Much ado about debugging
This article brought to you by LWN subscribers Subscribers to LWN.net made this article — and everything that surrounds it — possible. If you appreciate our content, please buy a subscription and make the next set of articles possible. |
Recently, an interaction problem between systemd and the kernel was reported. After a calm discussion, developers of both projects found ways in which behavior could be improved and set about coding up the solutions. The technical press was filled with glowing reports on another success of collaborative problem solving... or, perhaps, most of the preceding text is entirely fictional and the systemd "debug flag" problem spiraled out of control in several ways at once.

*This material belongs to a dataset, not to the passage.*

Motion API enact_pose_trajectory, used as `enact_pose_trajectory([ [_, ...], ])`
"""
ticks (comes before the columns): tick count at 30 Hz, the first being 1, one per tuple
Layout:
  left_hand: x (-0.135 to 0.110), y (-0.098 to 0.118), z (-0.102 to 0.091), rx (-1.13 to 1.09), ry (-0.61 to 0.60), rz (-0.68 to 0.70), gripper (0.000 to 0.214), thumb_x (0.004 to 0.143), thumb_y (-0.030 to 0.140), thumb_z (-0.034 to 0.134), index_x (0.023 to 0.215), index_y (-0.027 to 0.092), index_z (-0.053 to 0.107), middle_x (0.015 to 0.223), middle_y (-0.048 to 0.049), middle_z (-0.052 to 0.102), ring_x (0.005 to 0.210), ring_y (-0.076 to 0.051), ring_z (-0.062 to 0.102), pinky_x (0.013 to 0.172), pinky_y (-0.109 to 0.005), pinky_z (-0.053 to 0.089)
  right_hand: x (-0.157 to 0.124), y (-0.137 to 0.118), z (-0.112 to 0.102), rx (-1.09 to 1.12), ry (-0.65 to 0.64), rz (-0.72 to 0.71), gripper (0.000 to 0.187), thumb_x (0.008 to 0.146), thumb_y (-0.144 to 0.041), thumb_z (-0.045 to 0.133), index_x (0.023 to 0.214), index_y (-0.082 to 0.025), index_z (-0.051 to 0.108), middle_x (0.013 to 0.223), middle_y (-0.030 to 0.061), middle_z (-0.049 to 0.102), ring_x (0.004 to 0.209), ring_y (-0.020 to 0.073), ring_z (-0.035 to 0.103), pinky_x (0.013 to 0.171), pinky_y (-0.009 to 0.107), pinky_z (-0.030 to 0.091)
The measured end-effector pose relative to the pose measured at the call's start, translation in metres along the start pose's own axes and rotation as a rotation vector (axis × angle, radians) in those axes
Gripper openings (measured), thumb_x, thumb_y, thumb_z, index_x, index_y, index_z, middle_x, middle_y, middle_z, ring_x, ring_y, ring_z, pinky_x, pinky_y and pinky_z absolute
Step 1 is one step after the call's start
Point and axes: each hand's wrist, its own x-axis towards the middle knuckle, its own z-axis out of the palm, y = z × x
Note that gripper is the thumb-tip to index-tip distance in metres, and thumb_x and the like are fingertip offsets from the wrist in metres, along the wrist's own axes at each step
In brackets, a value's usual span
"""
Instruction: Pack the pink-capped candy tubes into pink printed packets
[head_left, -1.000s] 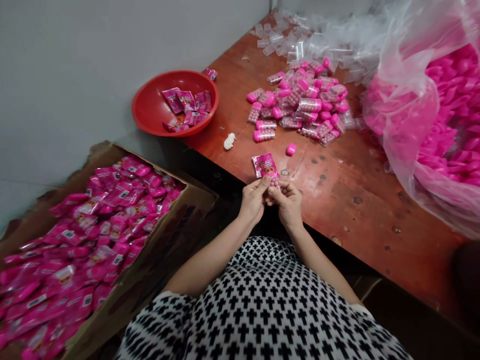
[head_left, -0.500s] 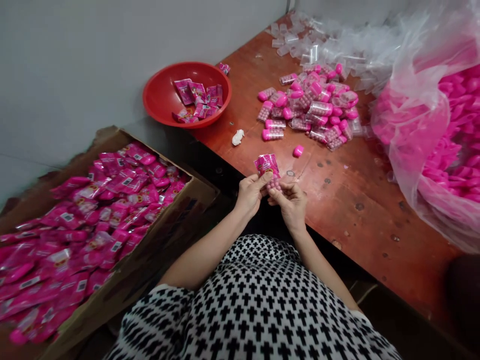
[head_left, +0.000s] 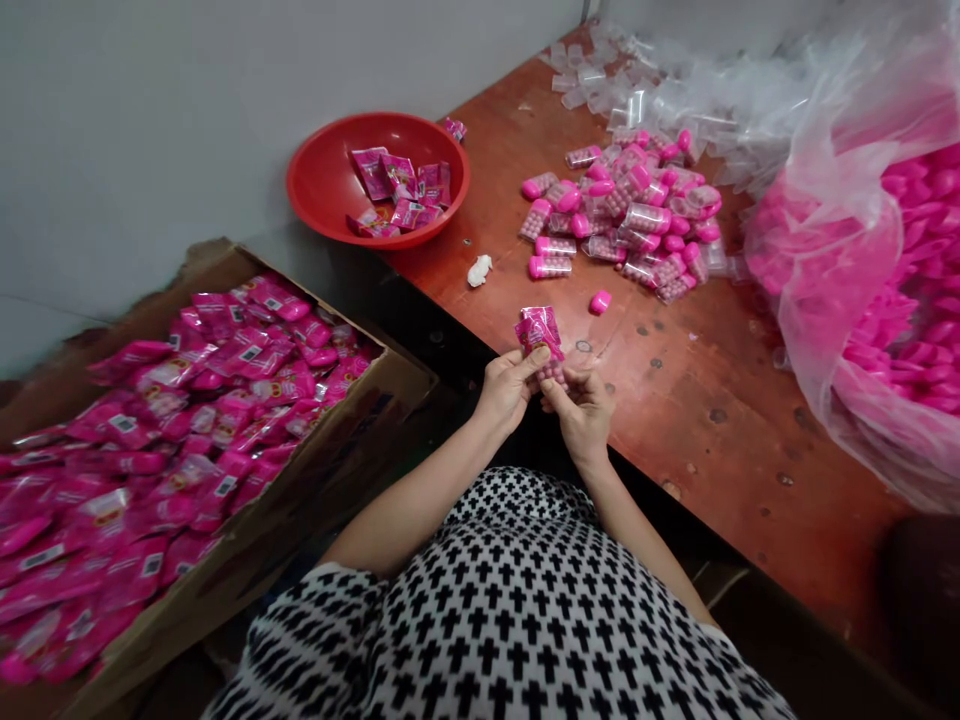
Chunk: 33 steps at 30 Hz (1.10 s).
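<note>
At the table's front edge, my left hand (head_left: 508,388) pinches a pink printed packet (head_left: 538,325) with its thumb on the front. Close beside it, my right hand (head_left: 585,412) is closed on a clear tube of pink candy balls (head_left: 553,374), which meets the packet's lower end. Whether the tube is partly inside the packet I cannot tell. A loose pink cap (head_left: 600,302) lies on the table just beyond my hands. Farther back is a pile of pink-capped candy tubes (head_left: 646,218).
A red bowl (head_left: 315,190) holding several pink packets stands at the back left. Left of me, a cardboard box (head_left: 352,405) is full of filled pink packets. A clear bag of pink caps (head_left: 832,250) sits right; empty clear tubes (head_left: 675,100) lie behind. A white lump (head_left: 479,270) rests nearby.
My view has shifted slightly. Both hands keep the same hold, and the packet now sits a little lower over the candy tube, covering slightly more of it from view.
</note>
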Motion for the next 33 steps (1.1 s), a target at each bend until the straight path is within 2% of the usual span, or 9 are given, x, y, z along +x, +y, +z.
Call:
enact_pose_trajectory([
  [4,-0.003,-0.005,-0.007,0.089,-0.080,0.018,0.033,0.059,0.036,0.081,0.064,0.010,0.062,0.057,-0.0027,0.061,0.046,-0.010,0.053,0.044,-0.023,0.043,0.000,0.001,0.002,0.166,-0.035,0.163,0.028,0.065,-0.030,0.078,0.078,-0.019,0.056,0.062,-0.0049,0.065,0.043,0.0092,0.059,0.041,0.021,0.052],
  [7,-0.008,-0.007,-0.010,0.127,-0.078,-0.006,0.034,0.060,0.039,0.080,0.065,0.010,0.064,0.054,-0.0018,0.059,0.043,-0.009,0.050,0.038,-0.022,0.038,0.000,0.004,0.005,0.249,0.008,0.187,0.028,0.063,-0.029,0.079,0.077,-0.019,0.057,0.061,-0.0056,0.065,0.043,0.0083,0.058,0.040,0.020,0.052],
  [9,-0.009,-0.004,-0.009,0.104,-0.036,0.008,0.034,0.057,0.038,0.082,0.065,0.010,0.064,0.056,-0.0016,0.060,0.046,-0.009,0.052,0.041,-0.021,0.039,-0.001,0.005,0.005,0.261,0.005,0.176,0.028,0.063,-0.029,0.079,0.081,-0.019,0.060,0.067,-0.0050,0.066,0.049,0.0088,0.062,0.045,0.021,0.055],
  [14,-0.011,0.005,-0.002,0.039,0.093,0.050,0.033,0.048,0.029,0.086,0.062,0.010,0.064,0.058,-0.0007,0.061,0.053,-0.008,0.056,0.056,-0.022,0.046,-0.005,0.005,0.000,0.268,-0.115,0.217,0.033,0.067,-0.030,0.077,0.096,-0.021,0.065,0.082,-0.0008,0.071,0.069,0.0131,0.068,0.064,0.030,0.061],
  [19,-0.018,-0.004,0.001,0.074,0.124,0.048,0.032,0.051,0.032,0.084,0.065,0.010,0.066,0.062,-0.0025,0.064,0.055,-0.010,0.057,0.055,-0.023,0.046,-0.005,0.003,0.001,0.166,-0.013,0.087,0.027,0.063,-0.028,0.080,0.084,-0.020,0.067,0.076,-0.0023,0.069,0.067,0.0114,0.065,0.068,0.030,0.060],
  [21,-0.021,-0.008,0.000,0.070,0.126,0.051,0.031,0.053,0.031,0.084,0.068,0.010,0.067,0.065,-0.0023,0.065,0.056,-0.010,0.057,0.055,-0.023,0.046,-0.003,0.003,0.002,0.171,-0.014,0.096,0.028,0.061,-0.029,0.081,0.082,-0.020,0.066,0.075,-0.0031,0.068,0.064,0.0103,0.064,0.067,0.028,0.060],
  [27,-0.022,-0.004,-0.011,-0.010,0.059,0.037,0.034,0.057,0.036,0.082,0.070,0.009,0.067,0.065,-0.0027,0.064,0.058,-0.009,0.058,0.057,-0.022,0.047,0.002,0.003,-0.001,0.309,-0.116,0.287,0.033,0.054,-0.029,0.085,0.078,-0.019,0.064,0.069,-0.0038,0.069,0.060,0.0107,0.067,0.057,0.023,0.060],
  [33,-0.032,-0.008,-0.016,0.038,0.055,0.005,0.030,0.058,0.032,0.081,0.073,0.008,0.069,0.064,-0.0033,0.066,0.054,-0.008,0.057,0.057,-0.022,0.048,0.002,0.005,0.006,0.254,-0.157,0.252,0.030,0.055,-0.029,0.084,0.069,-0.019,0.060,0.062,-0.0056,0.068,0.050,0.0093,0.064,0.048,0.020,0.057],
])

Actually, that description is not entirely fantasy, if one looks at the problem the right way. It turned out that systemd was using the debug argument from the kernel command line to turn on much of its own debugging output. As Linus Torvalds noted, that is exactly how this flag was intended to be used. But a mistake in the systemd camp caused an assertion to fire, generating so much output that the system was rendered unusable; the end result was an unbootable system. After some discussion, a couple of decisions were made:
- Systemd will
stop logging through the kernel once the journald logging daemon
is available; that will
cause much of that output to be directed elsewhere. There are also
patches floating around to cause systemd to recognize
systemd.debug, rather than plain debug, as the
signal to turn on its own debugging options. If merged into systemd,
this change will make it easier to turn on kernel debug output without
also enabling systemd's output (something which is already possible,
but not in The Way Kernel Developers Have Always Done It).
- The kernel developers have realized that it should not be possible to incapacitate a system by logging too much data from user space. Consequently, some sort of rate limiting will be applied to the /proc/kmsg interface. The proper nature of that limiting and how it will be controlled are still under discussion, but chances are good that some sort of change will find its way into the 3.15 kernel.
In other words, appropriate fixes are being applied on both sides to prevent this kind of problem from recurring. So a reasonable observer might well wonder why the technical press is full of headlines like Linus Torvalds suspends key Linux developer and Open war in Linux world. That comes down to less-than-optimal behavior on both sides of the fence — and even worse behavior in the press.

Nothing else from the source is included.